With what I have argued above, I could make the argument with Superman that he could kill the supervillain and forgive himself for doing so while also not turning towards the Dark Side. He can do this by sincerely admitting his weakness of being unable to contain the supervillain, and then taking action to change and improve his capability. It was made self-evident by his repeated escapes and mass murders that neither the state nor Superman could contain the imminent threat to human life that the supervillain exerted. They lacked the power. Being able to admit that would make the act of killing more forgivable. It will still hurt Superman, and the state, and everybody involved, and forgiveness would still be a difficult trial, because killing always has negative emotional effects regardless of its circumstances, but it would enable Superman to exceed his moral/ethical conundrum without falling into the Stage 2 arrogance-trap of the movie’s main antagonists “The Elites” while also protecting people. Batman could likewise do the same with regard to Joker.
The primary personal barrier to all of this is the willingness and presence of mind to perceive and admit one’s limits. Even if this all makes sense in his head, Batman may still not go for this, as he is supremely a Stage 3: Group-dependent kind of person who almost always overextends himself beyond his emotional limits and punishes himself with self-exile. His overwhelming sense of duty and obligation to the city of Gotham consequent to him feeling responsible for the death of his parents is what fuels the tortured soul we have come to know and love. Batman has been stuck in stage 3 for a very long time, and very well may die there. Depending on the iteration, while Batman has demonstrated his willingness to admit his weaknesses, he has in equal part demonstrated his unwillingness to forgive himself, hence his tendency towards self-exile.

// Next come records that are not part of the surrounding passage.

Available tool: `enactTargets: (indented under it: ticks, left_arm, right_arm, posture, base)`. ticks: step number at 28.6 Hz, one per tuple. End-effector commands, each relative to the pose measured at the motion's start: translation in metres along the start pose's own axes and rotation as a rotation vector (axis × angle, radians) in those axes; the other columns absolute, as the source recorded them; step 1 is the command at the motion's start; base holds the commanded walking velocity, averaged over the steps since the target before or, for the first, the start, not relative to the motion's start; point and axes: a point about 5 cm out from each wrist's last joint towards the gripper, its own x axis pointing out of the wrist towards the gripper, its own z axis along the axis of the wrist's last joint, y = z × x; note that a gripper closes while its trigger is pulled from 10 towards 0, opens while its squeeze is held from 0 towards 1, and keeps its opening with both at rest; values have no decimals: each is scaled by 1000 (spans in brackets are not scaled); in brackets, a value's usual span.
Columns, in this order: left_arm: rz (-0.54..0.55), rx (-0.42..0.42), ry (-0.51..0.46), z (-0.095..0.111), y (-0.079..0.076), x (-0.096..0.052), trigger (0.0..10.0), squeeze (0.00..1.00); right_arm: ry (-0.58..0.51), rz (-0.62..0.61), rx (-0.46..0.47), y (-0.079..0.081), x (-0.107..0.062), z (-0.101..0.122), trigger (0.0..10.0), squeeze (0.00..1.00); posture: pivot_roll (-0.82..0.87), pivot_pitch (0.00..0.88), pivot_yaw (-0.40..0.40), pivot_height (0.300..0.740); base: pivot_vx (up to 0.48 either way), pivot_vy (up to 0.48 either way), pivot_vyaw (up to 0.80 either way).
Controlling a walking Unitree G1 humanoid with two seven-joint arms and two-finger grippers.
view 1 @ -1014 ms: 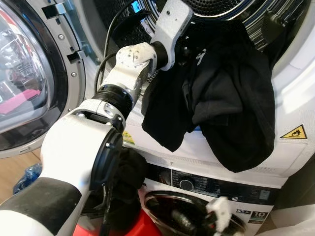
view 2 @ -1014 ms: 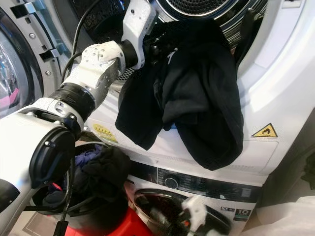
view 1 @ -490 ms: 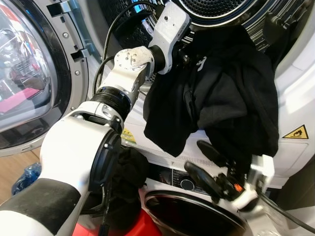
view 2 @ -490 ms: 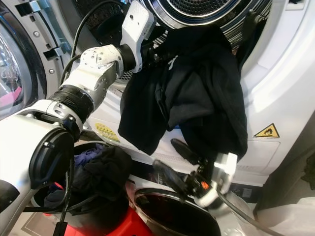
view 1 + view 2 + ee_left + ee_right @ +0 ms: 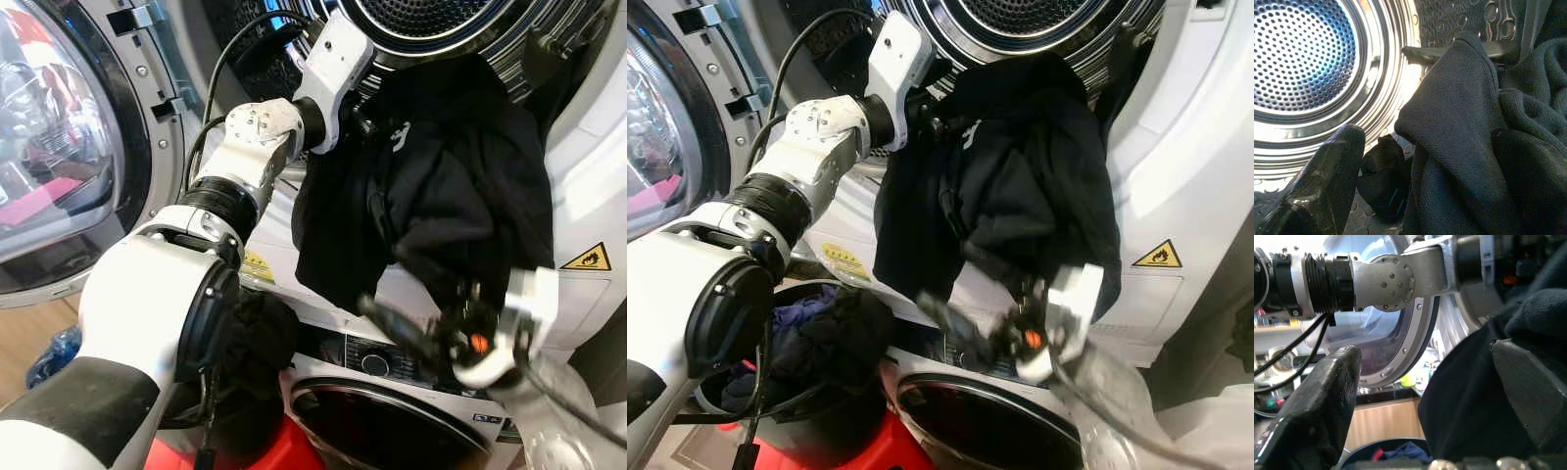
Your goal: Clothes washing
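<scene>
Upper machine: we are reaching our left arm up to the open drum (image 5: 431, 15) of the top machine; our left gripper (image 5: 1415, 127) is sitting at the drum mouth with its fingers (image 5: 1327, 171) spread, one on each side of a fold of cloth, not pinched on it.

Black garment (image 5: 441, 186): it is hanging out over the drum rim and down the white front panel (image 5: 588, 196), its lower edge lying just above the control strip of the lower machine (image 5: 392, 362).

Our right gripper (image 5: 421, 313): we are holding it, blurred, just below the hanging hem; its fingers (image 5: 1322, 406) are standing wide apart with dark cloth between them.

Round glass door (image 5: 49, 147): standing open on our left.

Dark basket (image 5: 813, 411): standing on the floor beside the lower machine, holding dark and bluish laundry (image 5: 823, 328).

Yellow flame warning sticker (image 5: 585, 259): on the white panel at our right.
</scene>
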Motion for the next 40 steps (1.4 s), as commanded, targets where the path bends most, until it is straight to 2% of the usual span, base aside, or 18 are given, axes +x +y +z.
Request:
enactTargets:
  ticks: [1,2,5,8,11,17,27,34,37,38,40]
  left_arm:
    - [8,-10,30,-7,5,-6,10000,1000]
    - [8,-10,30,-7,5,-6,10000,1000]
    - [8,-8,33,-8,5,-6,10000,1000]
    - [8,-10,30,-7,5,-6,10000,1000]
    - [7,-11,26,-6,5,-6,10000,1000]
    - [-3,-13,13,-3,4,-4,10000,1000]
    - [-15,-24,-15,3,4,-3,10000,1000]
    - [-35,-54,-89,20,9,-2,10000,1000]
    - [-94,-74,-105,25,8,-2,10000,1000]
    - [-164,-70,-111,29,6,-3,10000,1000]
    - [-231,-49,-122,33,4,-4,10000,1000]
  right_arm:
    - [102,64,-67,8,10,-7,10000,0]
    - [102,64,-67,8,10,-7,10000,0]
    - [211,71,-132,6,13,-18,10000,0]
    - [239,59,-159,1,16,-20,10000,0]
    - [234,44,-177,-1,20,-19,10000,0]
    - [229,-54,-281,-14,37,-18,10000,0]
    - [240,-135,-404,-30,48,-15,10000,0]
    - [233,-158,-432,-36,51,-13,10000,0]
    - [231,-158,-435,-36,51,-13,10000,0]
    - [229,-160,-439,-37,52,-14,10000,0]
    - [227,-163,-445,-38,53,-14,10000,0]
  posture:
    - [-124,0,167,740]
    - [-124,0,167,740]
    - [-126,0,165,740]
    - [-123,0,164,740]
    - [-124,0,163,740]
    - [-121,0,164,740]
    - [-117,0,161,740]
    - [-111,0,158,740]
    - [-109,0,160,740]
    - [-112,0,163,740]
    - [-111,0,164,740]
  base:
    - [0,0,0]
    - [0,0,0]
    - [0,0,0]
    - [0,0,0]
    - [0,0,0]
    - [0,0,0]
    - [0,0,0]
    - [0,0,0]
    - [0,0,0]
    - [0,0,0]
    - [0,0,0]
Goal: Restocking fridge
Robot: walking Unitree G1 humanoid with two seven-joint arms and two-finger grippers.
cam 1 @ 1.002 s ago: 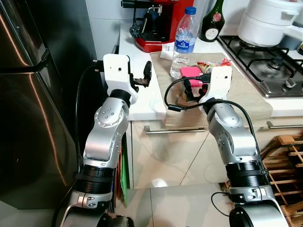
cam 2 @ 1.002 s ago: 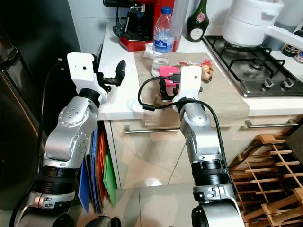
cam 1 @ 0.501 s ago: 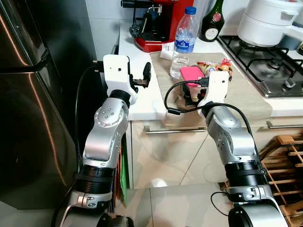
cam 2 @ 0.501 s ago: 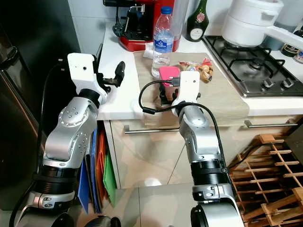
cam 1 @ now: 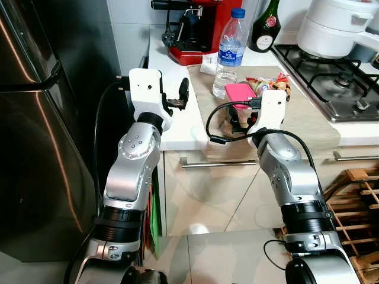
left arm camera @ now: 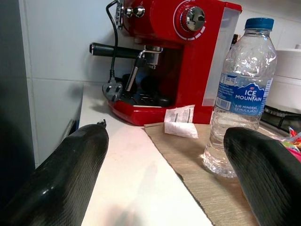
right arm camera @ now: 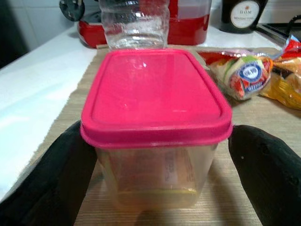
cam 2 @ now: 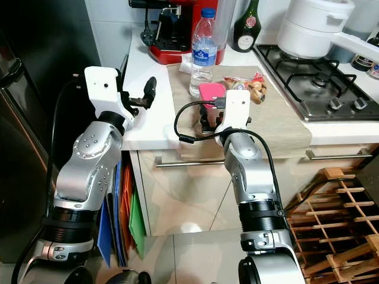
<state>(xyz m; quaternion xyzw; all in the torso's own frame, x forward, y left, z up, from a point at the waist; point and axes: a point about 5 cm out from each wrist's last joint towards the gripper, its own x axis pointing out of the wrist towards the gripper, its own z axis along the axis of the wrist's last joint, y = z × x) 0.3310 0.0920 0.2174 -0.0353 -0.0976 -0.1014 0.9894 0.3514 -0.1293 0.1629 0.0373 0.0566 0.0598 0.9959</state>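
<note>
Right fingers [right arm camera: 56, 174] flanking pink-lidded container [right arm camera: 155, 122]

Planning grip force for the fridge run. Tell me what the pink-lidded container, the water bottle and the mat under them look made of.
Pink-lidded container: probably plastic; glossy opaque lid, cloudy see-through walls.
Water bottle: thin clear plastic, judging by its ribbed transparent walls, printed label and blue screw cap.
Mat: likely woven fibre or textured vinyl; matte beige with fine ribbing.

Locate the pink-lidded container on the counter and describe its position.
The pink-lidded container stands on the woven mat, just in front of the water bottle, left of the snack packets, between the open jaws of the right gripper.
</note>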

The death penalty is an admission of weakness, because the appropriateness of killing someone is a function of power. The more powerful you are, the more options you have, the less you can justify killing, i.e. “With great power comes great responsibility”. Killing does not exist on an “OK vs Not-OK” spectrum, but rather a “Forgiveness Spectrum”, because killing always damages emotionally and requires forgiveness to heal. We cannot justify the death penalty in modern day America because we have far too much power. Only in exceptional circumstances, such as an apocalyptic scenario or the existence of a captive individual whose imminent threat to human life cannot be contained, could we find ourselves vulnerable enough to warrant judicial killing.